Destined to Stick Prominently Amongst the Grooves - 91%

bayern, March 31st, 2018

This album was meant to be released in the early-90’s as an almost immediate follow-up to the band’s debut, but such a scenario never came to pass. Whether the guys decided to shelve it with consideration of the oncoming groovy/post-thrashy/industrial trends, of which they became an indelible part in the mid-90’s, or they simply couldn’t find interested labels to back them up at the time, is unclear; what’s clear is that this opus here may as well be the finest product the band have put their signatures under.

Largely based on the material from their debut demo, with two new tracks added, this effort shows them fairly accomplished musicians from the very beginning with a compelling, quite frenetic and complex approach to the good old thrash, one that their first official release also tried to elaborate on, but didn’t go all the way. The latter sounds a bit timid compared to the audacious musicianship on display here, the guys crossing the first two Forbidden sagas on “Persecuting Myself” where direct lashing riffs intersect with smattering intricate configurations in the best tradition of “Twisted into Form”, a bewitching riff-fest with focus on the speed the latter reaching the top on the maddening technicaller “Another Illusion” which will bring sweet memories of Midas Touch’s “Presage of Disaster” and Toxik’s “World Circus”, with the vocalist holding his own ground with an assured forceful clean/semi-clean timbre.
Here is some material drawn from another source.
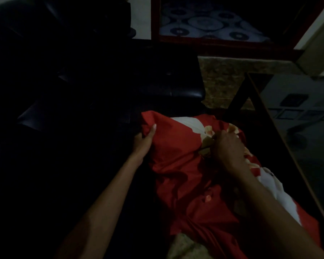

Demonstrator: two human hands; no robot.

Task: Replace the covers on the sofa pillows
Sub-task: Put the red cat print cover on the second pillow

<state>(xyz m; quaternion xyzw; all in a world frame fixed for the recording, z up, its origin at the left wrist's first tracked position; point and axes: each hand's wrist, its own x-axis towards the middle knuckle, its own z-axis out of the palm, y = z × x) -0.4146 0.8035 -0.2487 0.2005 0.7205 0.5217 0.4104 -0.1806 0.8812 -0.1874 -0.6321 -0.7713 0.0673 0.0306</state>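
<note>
The red cover (pixel 180 165) lies bunched over a pillow beside the dark sofa (pixel 120 86), so this pillow looks partly dressed (others aren't visible). The left hand (pixel 143 141) grips its far corner; the right hand (pixel 227 144) pinches the floral fabric. A dark-framed tabletop (pixel 297 128) crowds the right.

A dim room is showing little light. A black leather sofa (pixel 157 86) is filling the left and centre of the frame. A red-framed glass table (pixel 223 42) is sitting at upper centre, reflecting a circle pattern. Speckled beige carpet (pixel 221 79) is lying at centre right.
</note>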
Mentioning the Toxiks, they seem to be the major reference point later as the delivery zigzags between their debut and “Think This”, and please note that the Americans’ sophomore hadn’t even been released at the time most of these numbers were written. In other words, expect frenetic speedy shredders (“Corrupt”, “The Twilight Zone”) to cross swords with multi-layered progressive sagas (the excellent semi-balladic “In the Face of the Law”, the superb hectic riff-fest “Another Illusion”) as the intensity on the latter is pretty big, too, culminating on the exquisite “Touch of Violence” where both sides come entwined in a feverish spiral-like bond with surreal twisted time-signatures keeping the listener on his/her toes the entire time. The more linear, lese exuberant “The Road to Nowhere” doesn’t sound awkward; on the contrary, it nicely fits into the hyper-active, contrived carnival which simply can’t stand still, from both a technical and speed point-of-view, save for a short balladic instrumental (“Visions of Life”) pacifying the proceedings at the end.

There’s this suppressed desire for more outlandish, more bizarre ways of expression akin to their compatriots Acrimony, Astharoth, and Wolf Spider, but the frames already outlined by the guys’ American brethren hold steadfastly against those urges for most of the time. Leaks of surreality still manage to come to the surface here and there, but overall the delivery is disciplined and structured regardless of its hyper-active at times character. The band cover a fairly wide ground with this outing thrashing like demented, puzzling like mathematicians, shredding like virtuosos… a seemingly bottomless pool of ideas and skills they had at their disposal that sadly went wasted with the band’s subsequent conversion into the next aggro/groovy kids on the 90’s block...

a status they’re willing to retain in the new millennium obviously, the belated release of the album here notwithstanding. Whatever rocks their boat, after all; it’s not always possible to consciously tap into that pool of astounding talent. Well, our friends here would probably find the way to do that again… if this is their destiny.